Your task is to copy all of the data exactly.

________________________

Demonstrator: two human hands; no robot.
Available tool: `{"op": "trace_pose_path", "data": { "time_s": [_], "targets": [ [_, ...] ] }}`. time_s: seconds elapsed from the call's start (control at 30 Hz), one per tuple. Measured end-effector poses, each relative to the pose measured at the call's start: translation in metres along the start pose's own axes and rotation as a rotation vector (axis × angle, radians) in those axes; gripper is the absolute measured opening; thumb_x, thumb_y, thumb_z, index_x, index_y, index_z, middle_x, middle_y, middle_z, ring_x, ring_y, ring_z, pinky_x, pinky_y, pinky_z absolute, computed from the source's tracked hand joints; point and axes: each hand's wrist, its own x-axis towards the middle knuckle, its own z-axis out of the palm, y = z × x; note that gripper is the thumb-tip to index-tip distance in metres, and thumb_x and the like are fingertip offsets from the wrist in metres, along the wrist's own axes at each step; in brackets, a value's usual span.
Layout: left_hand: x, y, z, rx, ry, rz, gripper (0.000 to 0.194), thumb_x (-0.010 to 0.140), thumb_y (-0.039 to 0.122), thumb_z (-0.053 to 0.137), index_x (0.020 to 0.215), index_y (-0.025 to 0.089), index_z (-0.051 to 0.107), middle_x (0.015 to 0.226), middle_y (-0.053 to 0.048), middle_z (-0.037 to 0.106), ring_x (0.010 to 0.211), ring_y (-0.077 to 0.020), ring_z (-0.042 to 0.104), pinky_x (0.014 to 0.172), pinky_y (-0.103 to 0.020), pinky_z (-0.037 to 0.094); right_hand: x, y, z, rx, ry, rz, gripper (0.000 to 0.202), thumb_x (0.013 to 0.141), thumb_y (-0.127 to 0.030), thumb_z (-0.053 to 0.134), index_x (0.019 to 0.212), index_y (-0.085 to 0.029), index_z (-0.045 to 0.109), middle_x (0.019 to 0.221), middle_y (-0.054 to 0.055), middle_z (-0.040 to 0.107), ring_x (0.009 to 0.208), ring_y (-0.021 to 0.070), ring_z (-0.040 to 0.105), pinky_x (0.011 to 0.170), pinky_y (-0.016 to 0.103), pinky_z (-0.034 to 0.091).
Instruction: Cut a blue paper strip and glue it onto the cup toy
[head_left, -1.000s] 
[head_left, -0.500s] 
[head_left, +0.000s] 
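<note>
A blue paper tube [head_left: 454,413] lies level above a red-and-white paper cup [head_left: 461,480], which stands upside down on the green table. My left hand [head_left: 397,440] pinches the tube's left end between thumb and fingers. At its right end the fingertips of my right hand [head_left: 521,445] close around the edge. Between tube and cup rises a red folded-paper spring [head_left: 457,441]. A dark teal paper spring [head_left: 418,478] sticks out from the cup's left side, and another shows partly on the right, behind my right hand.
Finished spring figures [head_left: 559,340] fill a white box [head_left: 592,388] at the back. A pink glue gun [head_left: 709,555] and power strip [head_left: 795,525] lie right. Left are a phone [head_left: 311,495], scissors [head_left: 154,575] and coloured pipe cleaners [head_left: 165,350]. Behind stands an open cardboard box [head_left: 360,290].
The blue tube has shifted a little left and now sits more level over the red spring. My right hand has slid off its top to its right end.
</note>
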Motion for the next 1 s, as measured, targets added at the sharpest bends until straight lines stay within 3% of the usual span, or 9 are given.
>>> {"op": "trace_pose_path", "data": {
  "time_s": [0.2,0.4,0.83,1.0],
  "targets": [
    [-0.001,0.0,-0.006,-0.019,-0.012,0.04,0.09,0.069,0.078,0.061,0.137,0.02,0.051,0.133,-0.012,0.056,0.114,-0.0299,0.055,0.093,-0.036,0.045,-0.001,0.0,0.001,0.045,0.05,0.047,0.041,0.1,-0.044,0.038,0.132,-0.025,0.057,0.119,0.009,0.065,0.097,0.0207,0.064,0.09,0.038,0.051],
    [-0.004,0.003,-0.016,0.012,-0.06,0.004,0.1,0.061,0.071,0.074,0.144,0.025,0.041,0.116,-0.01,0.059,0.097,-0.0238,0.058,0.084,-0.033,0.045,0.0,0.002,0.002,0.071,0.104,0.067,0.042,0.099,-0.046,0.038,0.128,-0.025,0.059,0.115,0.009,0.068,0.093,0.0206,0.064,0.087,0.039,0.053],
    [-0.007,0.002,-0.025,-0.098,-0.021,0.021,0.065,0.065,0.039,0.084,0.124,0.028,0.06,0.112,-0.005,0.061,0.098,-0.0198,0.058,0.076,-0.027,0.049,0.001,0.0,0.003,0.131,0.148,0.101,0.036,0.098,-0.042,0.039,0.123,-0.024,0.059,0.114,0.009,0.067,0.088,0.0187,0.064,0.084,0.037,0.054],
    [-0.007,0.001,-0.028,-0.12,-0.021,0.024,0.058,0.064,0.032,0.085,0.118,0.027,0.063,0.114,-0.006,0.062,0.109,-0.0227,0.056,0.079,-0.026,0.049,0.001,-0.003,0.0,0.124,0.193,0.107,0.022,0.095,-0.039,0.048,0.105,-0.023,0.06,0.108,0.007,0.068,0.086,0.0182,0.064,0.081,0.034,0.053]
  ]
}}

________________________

## Result for this task
Demonstrator: two human hands; no robot.
Available tool: `{"op": "trace_pose_path", "data": { "time_s": [_], "targets": [ [_, ...] ] }}`. time_s: seconds elapsed from the call's start (control at 30 Hz), one per tuple. Measured end-effector poses, each relative to the pose measured at the call's start: translation in metres along the start pose's own axes and rotation as a rotation vector (axis × angle, radians) in those axes; gripper is the absolute measured opening; thumb_x, thumb_y, thumb_z, index_x, index_y, index_z, middle_x, middle_y, middle_z, ring_x, ring_y, ring_z, pinky_x, pinky_y, pinky_z absolute, computed from the source's tracked hand joints; point and axes: each hand's wrist, its own x-axis towards the middle knuckle, its own z-axis out of the palm, y = z × x; note that gripper is the thumb-tip to index-tip distance in metres, and thumb_x and the like are fingertip offsets from the wrist in metres, along the wrist's own axes at each step; in brackets, a value's usual span.
Layout: left_hand: x, y, z, rx, ry, rz, gripper (0.000 to 0.194), thumb_x (-0.010 to 0.140), thumb_y (-0.039 to 0.122), thumb_z (-0.053 to 0.137), index_x (0.020 to 0.215), index_y (-0.025 to 0.089), index_z (-0.051 to 0.107), middle_x (0.015 to 0.226), middle_y (-0.053 to 0.048), middle_z (-0.037 to 0.106), ring_x (0.010 to 0.211), ring_y (-0.077 to 0.020), ring_z (-0.042 to 0.104), pinky_x (0.014 to 0.172), pinky_y (-0.103 to 0.020), pinky_z (-0.037 to 0.094); right_hand: x, y, z, rx, ry, rz, gripper (0.000 to 0.202), thumb_x (0.013 to 0.141), thumb_y (-0.127 to 0.030), thumb_z (-0.053 to 0.134), index_x (0.019 to 0.212), index_y (-0.085 to 0.029), index_z (-0.045 to 0.109), middle_x (0.019 to 0.221), middle_y (-0.054 to 0.055), middle_z (-0.040 to 0.107), ring_x (0.009 to 0.208), ring_y (-0.021 to 0.070), ring_z (-0.040 to 0.105), pinky_x (0.011 to 0.170), pinky_y (-0.016 to 0.103), pinky_z (-0.034 to 0.091).
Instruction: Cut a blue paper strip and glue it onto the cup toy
[head_left, -1.000s] 
[head_left, -0.500s] 
[head_left, +0.000s] 
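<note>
A blue paper tube [head_left: 454,413] lies level above a red-and-white paper cup [head_left: 461,480], which stands upside down on the green table. My left hand [head_left: 397,440] pinches the tube's left end between thumb and fingers. At its right end the fingertips of my right hand [head_left: 521,445] close around the edge. Between tube and cup rises a red folded-paper spring [head_left: 457,441]. A dark teal paper spring [head_left: 418,478] sticks out from the cup's left side, and another shows partly on the right, behind my right hand.
Finished spring figures [head_left: 559,340] fill a white box [head_left: 592,388] at the back. A pink glue gun [head_left: 709,555] and power strip [head_left: 795,525] lie right. Left are a phone [head_left: 311,495], scissors [head_left: 154,575] and coloured pipe cleaners [head_left: 165,350]. Behind stands an open cardboard box [head_left: 360,290].
The blue tube has shifted a little left and now sits more level over the red spring. My right hand has slid off its top to its right end.
</note>
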Motion for the next 1 s, as measured, targets added at the sharpest bends until straight lines stay within 3% of the usual span, or 9 are given.
>>> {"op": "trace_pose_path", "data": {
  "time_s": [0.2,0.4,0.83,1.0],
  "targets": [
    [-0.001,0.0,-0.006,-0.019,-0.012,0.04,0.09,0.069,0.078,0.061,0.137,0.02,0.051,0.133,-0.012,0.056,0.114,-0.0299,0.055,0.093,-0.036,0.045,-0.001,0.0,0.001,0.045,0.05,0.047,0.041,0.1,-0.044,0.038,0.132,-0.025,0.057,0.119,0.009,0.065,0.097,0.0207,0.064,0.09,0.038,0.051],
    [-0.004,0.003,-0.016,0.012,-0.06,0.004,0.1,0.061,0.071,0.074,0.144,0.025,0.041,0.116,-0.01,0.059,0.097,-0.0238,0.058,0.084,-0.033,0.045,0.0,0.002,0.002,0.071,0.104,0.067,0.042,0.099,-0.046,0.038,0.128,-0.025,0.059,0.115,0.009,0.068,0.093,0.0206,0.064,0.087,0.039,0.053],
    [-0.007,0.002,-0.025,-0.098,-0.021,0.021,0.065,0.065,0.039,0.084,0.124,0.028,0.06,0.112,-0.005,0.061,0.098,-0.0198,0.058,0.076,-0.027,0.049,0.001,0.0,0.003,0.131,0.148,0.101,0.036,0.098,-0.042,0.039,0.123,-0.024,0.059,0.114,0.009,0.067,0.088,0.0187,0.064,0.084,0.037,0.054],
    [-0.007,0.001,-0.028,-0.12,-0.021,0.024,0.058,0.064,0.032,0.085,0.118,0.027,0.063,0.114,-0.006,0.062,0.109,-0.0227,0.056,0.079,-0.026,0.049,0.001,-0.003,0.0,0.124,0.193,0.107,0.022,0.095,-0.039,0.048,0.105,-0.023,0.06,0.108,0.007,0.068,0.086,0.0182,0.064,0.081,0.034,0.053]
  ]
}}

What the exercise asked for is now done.